Update: The Inflation Reduction Act of 2022 extended the federal solar tax credit. It will remain at 30% through 2032. Learn more here.  

Publish Date: May 18th, 2020

Since it was enacted in 2006, the solar Investment Tax Credit (ITC) has helped support the growth of solar energy across the country. Both homeowners and commercial property owners are able to recoup 26% of the solar system price, improving the economics of a solar investment. The tax credit is claimed on federal income taxes and can be monetized the first year after system operation. It is scheduled to step down after 2022 and will sunset completely for residential systems after 2023, while remaining at a permanent 10% for commercial systems.

For homeowners, the guidelines are clear that they need to have their system installed and placed in service by the end of the 2022 to be eligible for the 26% ITC. Commercial entities, however, can secure this year’s higher tax credit by safe harboring their project. This blog post will cover the concept of safe harbor and how Namaste Solar can help commercial projects preserve the 26% tax credit before it decreases to 22% in 2023.

What is Safe Harbor?

The IRS established a provision to the ITC tax law called safe harbor which allows customers to preserve the tax credit of a given year by beginning construction on a solar project.

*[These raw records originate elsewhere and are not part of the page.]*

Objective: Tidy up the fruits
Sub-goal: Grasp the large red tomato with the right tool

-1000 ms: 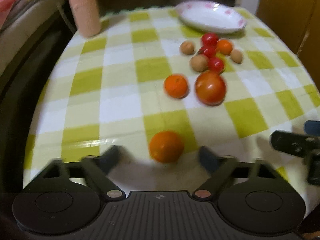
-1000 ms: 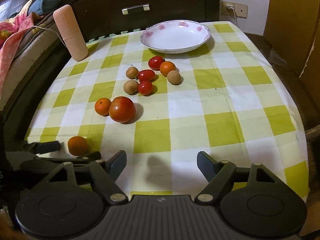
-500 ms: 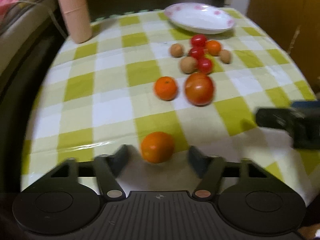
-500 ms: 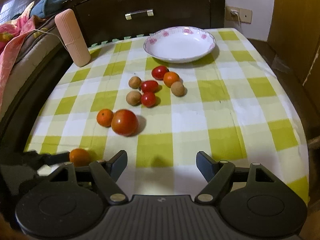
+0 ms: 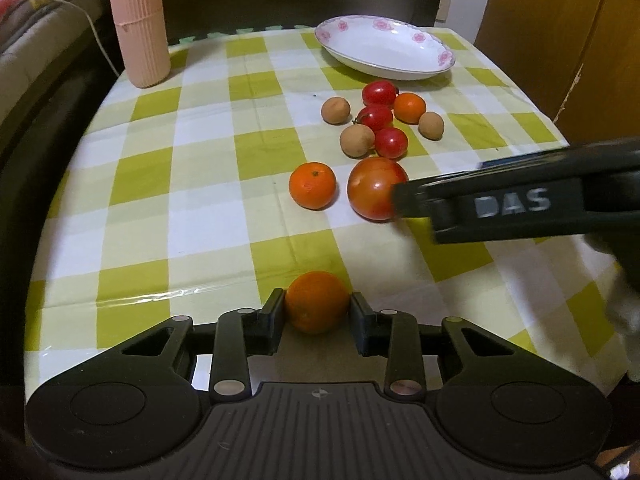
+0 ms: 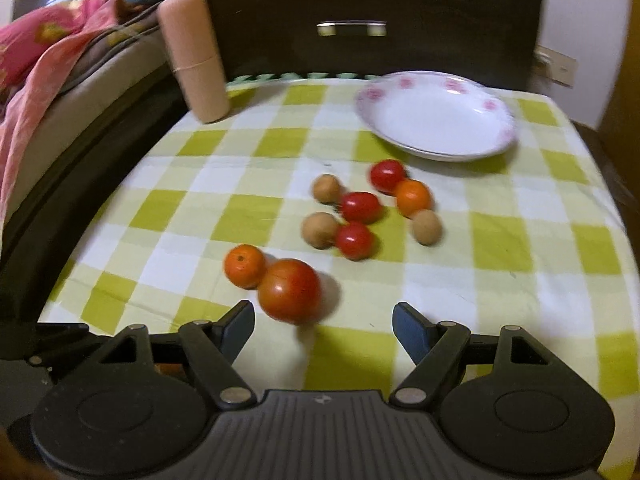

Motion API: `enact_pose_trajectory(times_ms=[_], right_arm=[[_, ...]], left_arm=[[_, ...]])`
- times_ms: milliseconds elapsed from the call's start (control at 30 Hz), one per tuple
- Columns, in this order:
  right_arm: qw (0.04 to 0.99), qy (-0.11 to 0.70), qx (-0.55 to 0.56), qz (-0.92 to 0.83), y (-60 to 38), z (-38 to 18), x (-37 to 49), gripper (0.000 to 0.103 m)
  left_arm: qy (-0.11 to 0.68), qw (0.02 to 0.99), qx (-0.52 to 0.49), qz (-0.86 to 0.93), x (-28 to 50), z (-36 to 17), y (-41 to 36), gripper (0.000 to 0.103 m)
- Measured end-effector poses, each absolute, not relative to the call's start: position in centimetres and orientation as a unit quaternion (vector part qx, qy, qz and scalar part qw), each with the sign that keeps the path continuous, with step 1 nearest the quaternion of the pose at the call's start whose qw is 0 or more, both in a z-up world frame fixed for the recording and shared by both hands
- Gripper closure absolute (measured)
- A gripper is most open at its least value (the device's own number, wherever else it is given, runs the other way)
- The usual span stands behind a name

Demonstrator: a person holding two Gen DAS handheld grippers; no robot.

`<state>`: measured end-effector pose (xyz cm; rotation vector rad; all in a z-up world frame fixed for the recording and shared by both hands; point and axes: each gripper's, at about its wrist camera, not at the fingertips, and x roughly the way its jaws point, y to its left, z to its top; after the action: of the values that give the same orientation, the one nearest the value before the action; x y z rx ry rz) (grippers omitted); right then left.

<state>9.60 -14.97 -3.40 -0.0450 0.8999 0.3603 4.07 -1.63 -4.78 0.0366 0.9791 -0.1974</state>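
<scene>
On the green-checked tablecloth (image 5: 200, 216), near its front edge, lies an orange (image 5: 317, 302). My left gripper (image 5: 318, 312) is shut on it, one pad against each side. Farther back lie a big tomato (image 5: 374, 188), a small orange (image 5: 313, 185), and a cluster of cherry tomatoes (image 5: 391, 142), longans (image 5: 357, 141) and one more small orange (image 5: 409, 108). A white flowered plate (image 5: 384, 50) stands empty at the back. My right gripper (image 6: 324, 322) is open, and the big tomato (image 6: 290, 290) sits just ahead of its left finger. From the side, the right gripper (image 5: 500, 204) reaches the tomato's right flank.
A tall pink ribbed cylinder (image 5: 138, 24) stands at the back left corner. A dark drawer front (image 6: 352, 28) rises behind the table, and a bed with a pink blanket (image 6: 32, 64) lies to the left. A wooden panel (image 5: 560, 32) stands at the right.
My left gripper's fingers closed from wide open onto the near orange. The right gripper moved forward and left, up to the big tomato.
</scene>
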Motion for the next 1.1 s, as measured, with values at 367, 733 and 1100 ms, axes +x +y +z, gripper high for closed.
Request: enact_pose_trajectory(times_ms=[367, 733, 1100], right_arm=[[0.860, 0.465, -0.033, 0.210, -13.4, -6.0, 12.6, 0.054], [0.868, 0.458, -0.032, 0.190, -14.3, -5.3, 12.1, 0.063], [0.891, 0.423, -0.009, 0.164, -16.8, -1.8, 10.7, 0.063]], left_arm=[[0.469, 0.877, 0.013, -0.104, 4.4, -4.9, -1.7, 0.061], [0.467, 0.877, 0.030, -0.103, 4.5, -4.9, -2.1, 0.062], [0.452, 0.887, 0.016, -0.090, 5.2, -2.5, -1.9, 0.062]])
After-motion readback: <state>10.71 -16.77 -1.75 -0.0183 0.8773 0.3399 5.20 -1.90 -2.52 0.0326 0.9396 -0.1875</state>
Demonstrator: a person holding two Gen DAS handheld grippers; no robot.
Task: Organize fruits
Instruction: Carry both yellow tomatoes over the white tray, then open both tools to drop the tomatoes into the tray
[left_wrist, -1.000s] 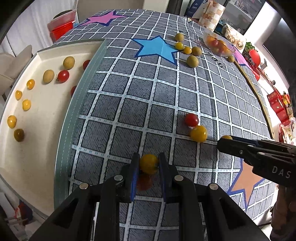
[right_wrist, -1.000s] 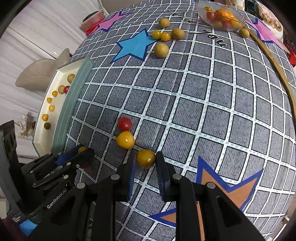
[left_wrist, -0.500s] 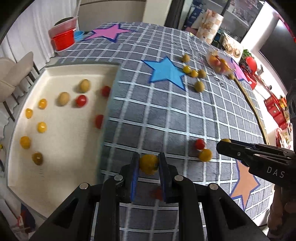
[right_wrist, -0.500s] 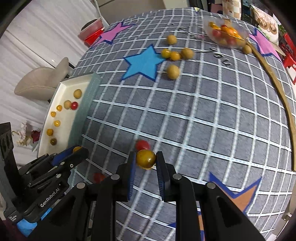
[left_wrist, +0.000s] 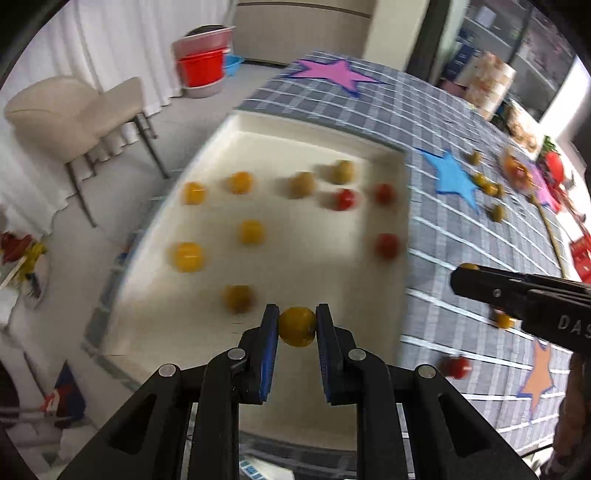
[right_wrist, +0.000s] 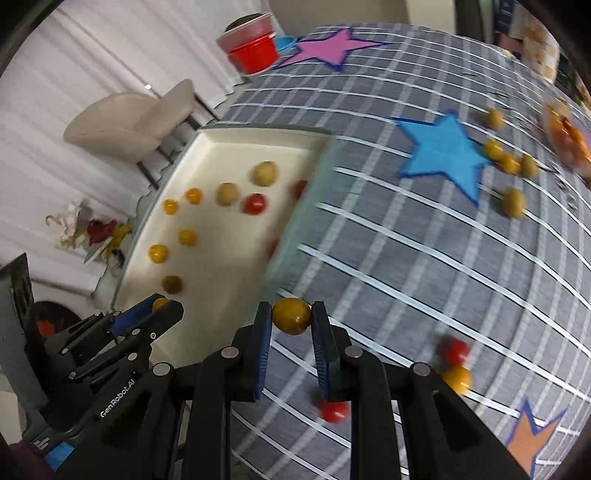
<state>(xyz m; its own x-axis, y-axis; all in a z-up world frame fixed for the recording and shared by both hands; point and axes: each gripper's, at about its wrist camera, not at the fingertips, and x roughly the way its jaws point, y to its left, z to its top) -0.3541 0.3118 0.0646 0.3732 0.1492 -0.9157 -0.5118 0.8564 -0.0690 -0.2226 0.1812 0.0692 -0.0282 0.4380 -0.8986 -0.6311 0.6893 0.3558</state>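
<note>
My left gripper (left_wrist: 296, 325) is shut on a yellow cherry tomato (left_wrist: 297, 326) and holds it over the near part of the white tray (left_wrist: 314, 125). The tray holds several yellow, olive and red tomatoes. My right gripper (right_wrist: 291, 320) is shut on an olive-yellow tomato (right_wrist: 291, 316) and holds it above the grey checked cloth, just right of the tray's (right_wrist: 221, 133) edge. The left gripper also shows in the right wrist view (right_wrist: 162, 310), the right gripper in the left wrist view (left_wrist: 465, 275). Loose tomatoes lie on the cloth: red ones (right_wrist: 456, 350) (right_wrist: 334, 410) and a yellow one (right_wrist: 457, 379).
More tomatoes (right_wrist: 513, 203) lie near the blue star (right_wrist: 443, 151). A clear bowl of fruit (right_wrist: 565, 136) stands at the far right. A beige chair (left_wrist: 74, 110) and a red bucket (left_wrist: 201, 68) stand on the floor beyond the table's left edge.
Both grippers have swung left with their tomatoes. The left one has gone from above the cloth to above the tray. The right one has come to the tray's edge.
</note>
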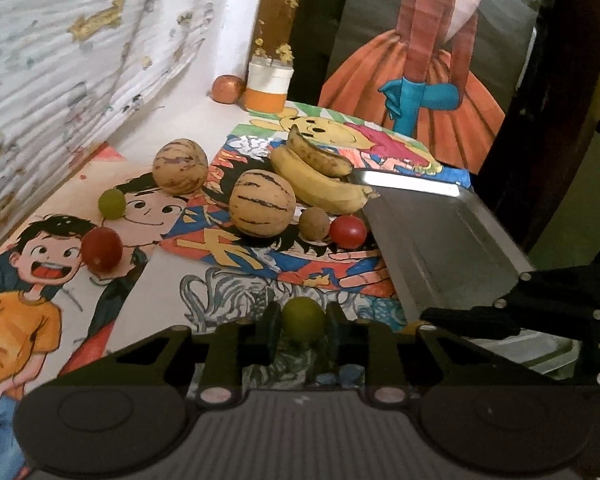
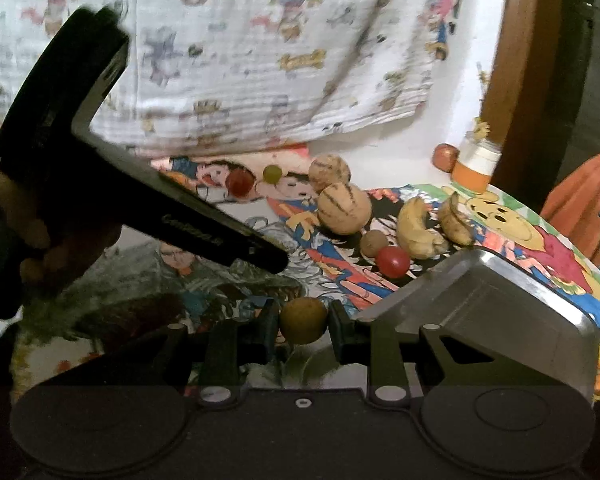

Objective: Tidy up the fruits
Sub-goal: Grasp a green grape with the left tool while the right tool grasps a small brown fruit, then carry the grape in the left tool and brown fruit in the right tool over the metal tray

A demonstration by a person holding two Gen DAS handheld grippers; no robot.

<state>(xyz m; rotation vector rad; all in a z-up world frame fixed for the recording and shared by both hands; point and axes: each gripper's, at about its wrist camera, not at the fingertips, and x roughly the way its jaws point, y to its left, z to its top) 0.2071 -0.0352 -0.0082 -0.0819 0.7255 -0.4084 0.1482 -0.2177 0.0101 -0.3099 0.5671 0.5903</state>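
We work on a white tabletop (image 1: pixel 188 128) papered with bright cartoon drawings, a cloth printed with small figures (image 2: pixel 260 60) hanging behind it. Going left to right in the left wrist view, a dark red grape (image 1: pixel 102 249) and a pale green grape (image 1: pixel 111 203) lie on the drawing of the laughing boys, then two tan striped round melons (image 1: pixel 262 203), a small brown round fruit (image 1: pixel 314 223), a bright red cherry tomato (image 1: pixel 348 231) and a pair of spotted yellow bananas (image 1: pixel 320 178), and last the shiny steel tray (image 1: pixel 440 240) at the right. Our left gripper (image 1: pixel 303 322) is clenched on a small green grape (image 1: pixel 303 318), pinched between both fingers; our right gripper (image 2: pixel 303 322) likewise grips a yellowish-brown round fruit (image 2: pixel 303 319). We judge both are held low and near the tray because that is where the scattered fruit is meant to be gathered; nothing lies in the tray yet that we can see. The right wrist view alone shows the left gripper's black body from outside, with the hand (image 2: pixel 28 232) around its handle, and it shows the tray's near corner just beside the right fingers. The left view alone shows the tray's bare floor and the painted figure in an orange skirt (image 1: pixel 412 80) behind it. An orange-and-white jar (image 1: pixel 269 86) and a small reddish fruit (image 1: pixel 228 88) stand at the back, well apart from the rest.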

The definition of what beginning construction means is at the heart of safe harbor and is what a prospective solar buyer should be aware of in considering a safe harbor strategy. There are two approaches that qualify as beginning construction: The first safe harbor mechanism is to incur 5% of total project cost, and the second is to begin physical work of a significant nature on a project.



"Both are considered acceptable proof of beginning construction and demonstrate that work has been initiated."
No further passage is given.